Back in the 1980s, Jim Haynes edited a guidebook that contained no hotels, no restaurants, no museums, monuments, maps, nor any of the usual tourism trappings. It was filled with about 1,000 brief biographies of people, in nine Eastern European countries and Russia, who would be prepared to welcome visitors to their countries. He called them people-to-people guides.

"There are two ways of travelling," says Haynes, who is based in Paris. "One is to be a tourist where you go to see things and the other is to be a traveller where you participate in the daily life of locals. I'm a strong advocate of the latter."

Indeed, he is. Every Sunday for the past 30 years, he has brought friends and strangers - up to 60 people, more if the weather is good and there's room to tumble out into the garden - from every corner of the globe for dinner at his atelier, a former sculpting studio in the 14th arrondissement. No wonder he has been called "the godfather of social networking."



Photograph©Jesper Haynes, 2009

Photograph©Jesper Haynes, 2009

Jim Haynes at one of his Paris gatherings. Yoko Ono, ChloŽ Sevigny,
Germaine Greer and travellers of all nationalities have passed through his famous dining room.


The dinners started off small, catering mainly to Paris locals. The Internet and international press have changed that, and today the dinners are legendary. People visiting Paris simply call or email in advance. Each Sunday features a different cook. Recently, an American neighbour made lasagna and tiramisu and an Irishman served. "Seamus was passing through Paris for three days on his way to Tokyo 30-something years ago and he never left," Haynes says. "He's great. He stretches the food and always makes sure people get extra helpings."

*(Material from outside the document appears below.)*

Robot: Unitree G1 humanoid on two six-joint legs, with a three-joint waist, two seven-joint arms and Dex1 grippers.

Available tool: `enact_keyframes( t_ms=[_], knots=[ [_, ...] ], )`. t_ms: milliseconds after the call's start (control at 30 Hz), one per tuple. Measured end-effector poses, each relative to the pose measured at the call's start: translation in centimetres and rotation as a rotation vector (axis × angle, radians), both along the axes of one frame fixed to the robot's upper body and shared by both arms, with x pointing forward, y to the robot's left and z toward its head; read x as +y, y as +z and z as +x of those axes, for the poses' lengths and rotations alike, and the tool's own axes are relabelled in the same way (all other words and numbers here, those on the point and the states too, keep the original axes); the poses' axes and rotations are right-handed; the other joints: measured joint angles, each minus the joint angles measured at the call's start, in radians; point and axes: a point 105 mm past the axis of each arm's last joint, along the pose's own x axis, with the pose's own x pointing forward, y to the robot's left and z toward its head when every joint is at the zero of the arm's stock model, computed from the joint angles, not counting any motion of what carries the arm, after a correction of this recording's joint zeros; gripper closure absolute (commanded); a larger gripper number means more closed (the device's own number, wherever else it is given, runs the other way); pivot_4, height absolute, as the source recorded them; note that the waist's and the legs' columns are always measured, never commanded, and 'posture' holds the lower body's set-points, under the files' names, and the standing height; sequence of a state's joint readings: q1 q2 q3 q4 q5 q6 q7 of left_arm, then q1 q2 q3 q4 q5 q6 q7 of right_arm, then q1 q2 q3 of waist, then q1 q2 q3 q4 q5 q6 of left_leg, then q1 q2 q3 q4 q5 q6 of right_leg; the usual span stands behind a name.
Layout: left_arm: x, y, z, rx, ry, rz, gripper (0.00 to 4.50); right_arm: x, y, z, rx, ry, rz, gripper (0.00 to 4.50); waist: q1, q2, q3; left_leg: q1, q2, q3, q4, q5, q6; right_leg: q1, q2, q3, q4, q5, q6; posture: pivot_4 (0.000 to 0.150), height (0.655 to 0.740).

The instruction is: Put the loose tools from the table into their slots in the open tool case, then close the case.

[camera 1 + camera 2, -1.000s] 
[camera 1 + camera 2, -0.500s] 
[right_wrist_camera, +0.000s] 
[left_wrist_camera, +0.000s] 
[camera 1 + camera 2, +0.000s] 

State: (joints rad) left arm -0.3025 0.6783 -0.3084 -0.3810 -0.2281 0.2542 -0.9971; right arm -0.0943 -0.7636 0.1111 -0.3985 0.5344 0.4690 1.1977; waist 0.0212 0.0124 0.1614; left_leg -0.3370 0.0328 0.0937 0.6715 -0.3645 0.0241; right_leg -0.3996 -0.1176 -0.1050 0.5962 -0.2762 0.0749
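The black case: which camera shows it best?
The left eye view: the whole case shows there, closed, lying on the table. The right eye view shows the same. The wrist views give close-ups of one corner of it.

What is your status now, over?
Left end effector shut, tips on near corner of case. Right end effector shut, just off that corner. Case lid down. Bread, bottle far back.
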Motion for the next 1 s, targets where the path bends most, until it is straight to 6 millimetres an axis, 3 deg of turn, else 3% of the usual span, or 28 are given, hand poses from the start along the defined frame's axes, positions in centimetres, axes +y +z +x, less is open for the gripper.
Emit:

Amanda Morrow, an Australian journalist doing a stint in Paris, met Haynes at a comedy club last March on her second night in the city and has attended almost every dinner since. "If you don't feel comfortable eating standing up sandwiched in amongst total strangers, then it's not for you," Morrow warns. The etiquette is slightly looser than at a normal party, says Morrow, with people constantly interrupting to join in on or add something to your conversation.

The crowd is on the bohemian side, with smatterings of artists, poets, musicians, writers and dancers. Chloë Sevigny, Yoko Ono and Germaine Greer have all passed through his dinner parties.

"The rhythm changes every week depending on the crowd," Morrow says. "Once this busload of American golden-oldie types turned up and joined the mix. They loved it."

Over the past 10 months, Morrow says she has met people from Tehran, Moscow and Copenhagen. There was the 18-year-old American student busking her way around the Paris Métro; the group of artists who lived in a bar in Edinburgh and were exploring the city; Oleg, the charming Russian fashion photographer with the enormous smile; and Jack, the academic, who divides his time between Paris and Berkeley, Calif.

"It's very much a transient crowd, and with that comes the freedom to say whatever you think without worrying that you're going to see that person again," Morrow says. "But on the other hand, often you'll meet like-minded people whose friendship you'll pursue."


After all, as Haynes says, it's one thing to visit the monuments and bistros of Paris and quite another to share moules with a room full of Parisians in a beautiful converted artist's atelier in the heart of the city. "Every time I say maybe I should stop this, this is too much, that particular Sunday turns out to be the best one of all time. Fabulous people come and the food is delicious and I think to myself, ‘How can I ever stop these things?' "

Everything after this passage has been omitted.